In an interview with the author, relevant experts mentioned that the most fundamental and effective measure to solve the problem of stable cotton acreage is to implement a minimum purchase price protection system. The minimum protection price should refer to the ratio of grain and cotton to cotton and Other commodities, the supply and demand of cotton at home and abroad, the cost of cotton production, the price of labor, and other factors, but still no results. They suggest that countries that can follow the better implementation of agricultural subsidies policy can implement some subsidies. Of course, once the subsidy policy is proposed, many people will oppose it. The objection is that, after joining the WTO, subsidies are subject to the provisions of the WTO and the global economy as a whole. However, the implementation of subsidy policies ultimately depends on whether they are in line with the interests of their own country, rather than on the rules of the game. Therefore, in the United States, which claims to have the highest degree of marketization, the government has at least three subsidies for farmers in cotton production. More than one.

At the same time, it is very important to stabilize the cotton market in China by means of effective measures by the state to scientifically adjust the quantity of imported cotton. When China's accession to the WTO, it promised to import 894,000 tons of cotton with a 1% tariff each year. Now that China's cotton gap has far exceeded this amount, each year the country has issued additional cotton import quotas outside the 1% tariff, and additional issuance part of the sliding tariff rate, at 5% The tax rate of ~40% is subject to sliding taxation. The base price is 11,397 yuan per ton. In 2008, the fixed rate that exceeds this benchmark price is calculated at an additional 570 yuan per ton.

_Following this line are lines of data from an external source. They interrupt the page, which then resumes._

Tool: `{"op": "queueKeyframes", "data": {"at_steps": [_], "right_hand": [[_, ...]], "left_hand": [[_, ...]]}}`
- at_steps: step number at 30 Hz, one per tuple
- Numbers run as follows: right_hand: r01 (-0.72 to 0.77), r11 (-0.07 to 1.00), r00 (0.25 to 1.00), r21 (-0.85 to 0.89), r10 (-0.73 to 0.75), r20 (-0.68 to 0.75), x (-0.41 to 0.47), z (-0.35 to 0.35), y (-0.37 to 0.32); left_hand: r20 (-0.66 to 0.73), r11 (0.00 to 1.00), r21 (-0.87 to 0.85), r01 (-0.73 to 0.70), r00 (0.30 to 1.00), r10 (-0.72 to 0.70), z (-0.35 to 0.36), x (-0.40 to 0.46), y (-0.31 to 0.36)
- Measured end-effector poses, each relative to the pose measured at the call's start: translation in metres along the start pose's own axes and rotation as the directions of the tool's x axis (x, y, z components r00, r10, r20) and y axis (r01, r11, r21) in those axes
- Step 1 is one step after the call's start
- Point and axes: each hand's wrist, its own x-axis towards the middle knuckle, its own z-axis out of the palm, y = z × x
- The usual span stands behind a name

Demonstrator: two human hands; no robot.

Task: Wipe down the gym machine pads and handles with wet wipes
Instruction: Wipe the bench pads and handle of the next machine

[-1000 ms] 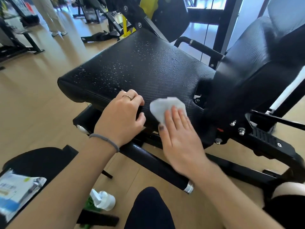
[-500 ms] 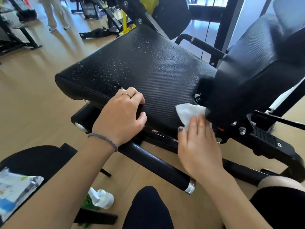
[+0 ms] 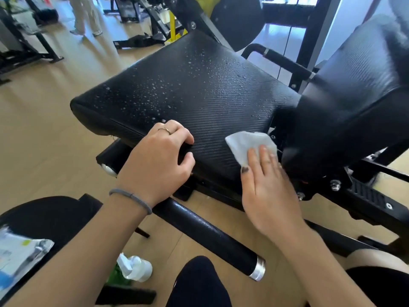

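Two hands were on the black textured vinyl seat pad (image 3: 199,91) of the gym machine. Right hand (image 3: 267,187) lay flat, fingers straight, pressing the crumpled white wet wipe (image 3: 245,144) onto the pad's near right corner, just beside the gap where the seat met the black padded backrest (image 3: 354,89). Left hand (image 3: 159,160) had its fingers curled over the pad's near edge, thumb underneath, gripping it, probably as a brace.

Key relation: the unwiped part of the pad lay ahead and to the left of the wipe. Water droplets covered the far and left areas; the strip near the right hand looked free of drops. Pad's long axis ran from the near right corner away toward the far left end, so the next stroke likely had to go forward and leftward across it. Right hand was the nearer one to do that, since it carried the wipe; left hand sat in the path along the near edge.

Black foam-covered handle bar with a chrome end cap (image 3: 212,238) ran below the hands, not yet touched by the wipe. Another black grip (image 3: 285,60) sat beyond the pad.

Floor was light wood (image 3: 44,151). White spray bottle (image 3: 135,268) lay on it, and a wet wipes packet (image 3: 20,255) rested on a black seat at lower left. Other machines and a person's legs (image 3: 85,16) stood far off, blurred
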Motion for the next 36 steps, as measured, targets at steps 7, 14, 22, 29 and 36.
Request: {"op": "queueKeyframes", "data": {"at_steps": [7, 14, 22, 29, 36], "right_hand": [[0.255, 0.967, 0.965, -0.019, -0.253, 0.07, 0.043, 0.003, -0.044], [0.211, 0.977, 0.973, -0.035, -0.206, 0.108, 0.036, 0.001, -0.047], [0.511, 0.852, 0.832, -0.113, -0.457, 0.315, 0.056, -0.016, -0.069], [0.521, 0.853, 0.798, -0.025, -0.476, 0.369, 0.088, -0.022, -0.123], [0.738, 0.672, 0.616, -0.057, -0.638, 0.462, 0.105, -0.03, -0.113]], "left_hand": [[-0.055, 0.997, -0.013, 0.07, 0.996, -0.071, 0.0, 0.0, -0.002], [-0.209, 0.864, -0.072, 0.499, 0.839, -0.502, -0.005, -0.001, -0.001], [-0.013, 0.536, -0.128, 0.834, 0.539, -0.842, -0.012, 0.014, 0.005], [0.018, 0.516, -0.071, 0.854, 0.518, -0.855, -0.02, 0.018, 0.008], [0.037, 0.468, -0.022, 0.883, 0.469, -0.882, -0.026, 0.025, 0.012]]}}
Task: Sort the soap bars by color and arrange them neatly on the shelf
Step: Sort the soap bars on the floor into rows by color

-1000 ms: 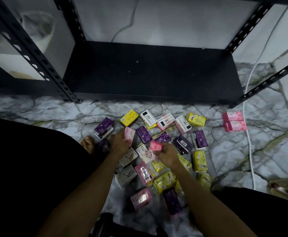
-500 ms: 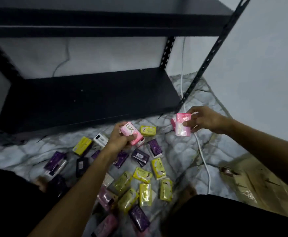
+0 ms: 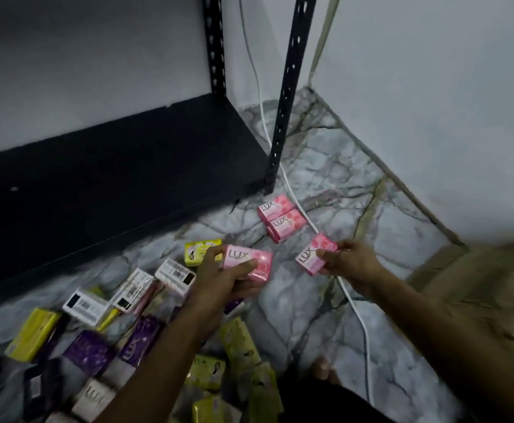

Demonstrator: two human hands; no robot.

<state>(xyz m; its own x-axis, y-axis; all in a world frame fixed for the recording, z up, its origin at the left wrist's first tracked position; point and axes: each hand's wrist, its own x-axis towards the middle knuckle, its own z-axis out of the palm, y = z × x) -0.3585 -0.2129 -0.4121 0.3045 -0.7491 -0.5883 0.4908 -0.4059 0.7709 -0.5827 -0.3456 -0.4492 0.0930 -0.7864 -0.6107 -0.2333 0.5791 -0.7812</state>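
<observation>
My left hand (image 3: 222, 277) grips a pink soap bar (image 3: 251, 264) above the marble floor. My right hand (image 3: 352, 264) holds another pink soap bar (image 3: 312, 257) just to the right of it. Two pink soap bars (image 3: 280, 216) lie side by side on the floor by the shelf's front right post (image 3: 283, 117). The black bottom shelf (image 3: 112, 178) stands empty at the left. Several yellow bars (image 3: 202, 250), purple bars (image 3: 89, 351) and white-backed bars (image 3: 175, 274) lie scattered on the floor at the lower left.
A white cable (image 3: 353, 303) runs down the wall and across the floor past the pink pair. A brown cardboard sheet (image 3: 487, 288) lies at the right by the wall. My toes (image 3: 321, 369) and dark-clothed knee show at the bottom.
My view has swung right and down toward the pink pair on the floor. Both hands have carried their pink bars rightward and lower, close to that pair.
</observation>
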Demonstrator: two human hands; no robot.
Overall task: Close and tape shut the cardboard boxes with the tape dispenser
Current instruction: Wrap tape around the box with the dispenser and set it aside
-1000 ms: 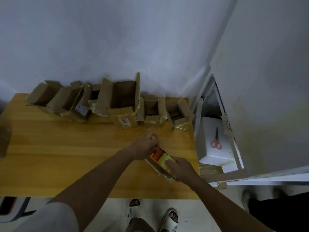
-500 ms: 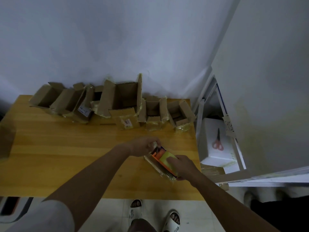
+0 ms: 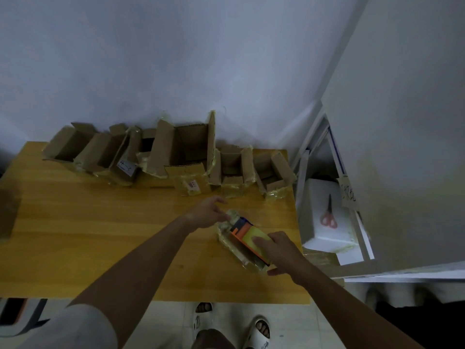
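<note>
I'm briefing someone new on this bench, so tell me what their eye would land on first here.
First, the orange and yellow tape dispenser lying on a small taped box near the table's right front edge, with the right hand gripping it and the left hand at the box's far end. Next, the row of open cardboard boxes along the wall. Off to the right, red scissors lie on a white foam box.

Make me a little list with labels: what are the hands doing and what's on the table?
Table: yellow wooden table
Being taped: small tape-wrapped cardboard box
Tool: orange and yellow tape dispenser on that box
Right hand: grips the dispenser
Left hand: touches the box's far end
Waiting: row of open cardboard boxes along the wall
Beside table: red-handled scissors on white foam box
</note>
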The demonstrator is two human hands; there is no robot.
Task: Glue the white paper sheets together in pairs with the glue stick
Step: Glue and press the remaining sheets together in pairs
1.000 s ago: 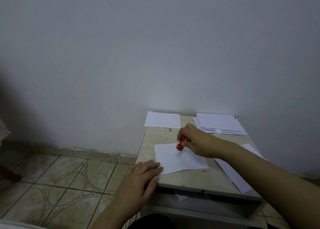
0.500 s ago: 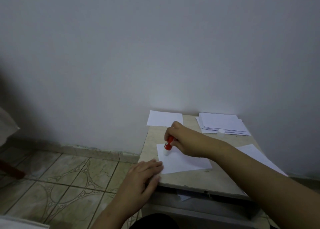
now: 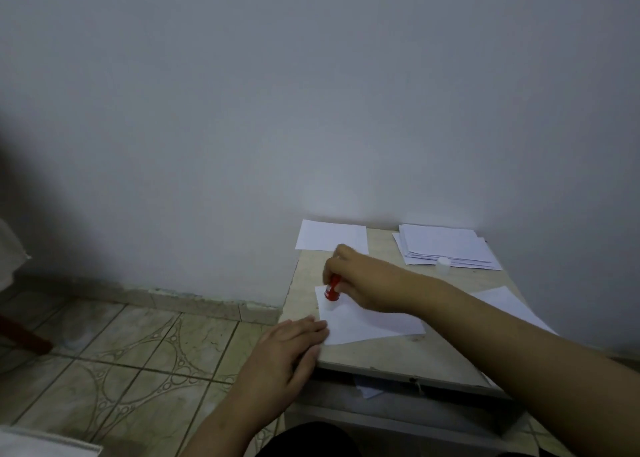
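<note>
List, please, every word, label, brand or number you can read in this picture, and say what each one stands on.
None can be read.
Glue stick, gripped in the right hand: a pale patch on its red barrel may be a label, too blurred to read.
Paper stack, the sheet under the glue stick and the small white cap: no print shows.

The right hand (image 3: 363,283) reached forward with its fingers (image 3: 341,250) curled in a grip; the left hand (image 3: 287,349) lay flat, fingers straight
</note>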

The number of issuance quotas is mainly determined by the National Development and Reform Commission according to the size of the domestic supply and demand gap in the current year. However, one of the key issues here is the inaccurate statistics on domestic production and consumption, resulting in more or fewer occurrences. Therefore, accurate control of production and consumption is particularly important for the regulation of additional quotas.

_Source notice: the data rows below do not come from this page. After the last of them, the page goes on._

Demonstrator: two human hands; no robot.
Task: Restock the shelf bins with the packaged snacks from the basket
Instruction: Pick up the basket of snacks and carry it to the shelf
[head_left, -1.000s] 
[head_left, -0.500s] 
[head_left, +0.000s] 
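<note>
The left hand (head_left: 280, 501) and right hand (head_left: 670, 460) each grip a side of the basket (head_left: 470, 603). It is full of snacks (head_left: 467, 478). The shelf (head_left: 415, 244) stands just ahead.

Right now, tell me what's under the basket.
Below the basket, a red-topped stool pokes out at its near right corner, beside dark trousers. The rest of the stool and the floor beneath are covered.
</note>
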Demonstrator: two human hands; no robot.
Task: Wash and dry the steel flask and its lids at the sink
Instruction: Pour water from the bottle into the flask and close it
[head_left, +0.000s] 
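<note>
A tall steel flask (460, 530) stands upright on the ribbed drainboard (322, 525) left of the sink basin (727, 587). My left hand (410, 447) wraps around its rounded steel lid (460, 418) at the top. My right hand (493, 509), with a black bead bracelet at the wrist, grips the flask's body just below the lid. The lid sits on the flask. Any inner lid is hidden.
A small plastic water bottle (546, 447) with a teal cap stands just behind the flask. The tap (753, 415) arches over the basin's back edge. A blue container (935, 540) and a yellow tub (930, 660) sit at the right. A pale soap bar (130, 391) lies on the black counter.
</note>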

In response, textile companies have called for the state to consider removing cotton import quotas and liberalizing imports so as to ensure that textile companies' demand for high-quality cotton is met. If the import quota system cannot be abolished at one time, companies suggest that whether or not the tax exemption can be issued according to the supply and demand situation in the domestic market. The amount can be appropriately relaxed, and the validity of the quota can be extended appropriately. In this way, it is easy for various types of entities to flexibly grasp the timing of imports in accordance with changes in the market at different times. It also avoids the concentrated distribution of domestic quotas and leaves opportunities for foreign countries and cotton traders to raise speculation on cotton prices.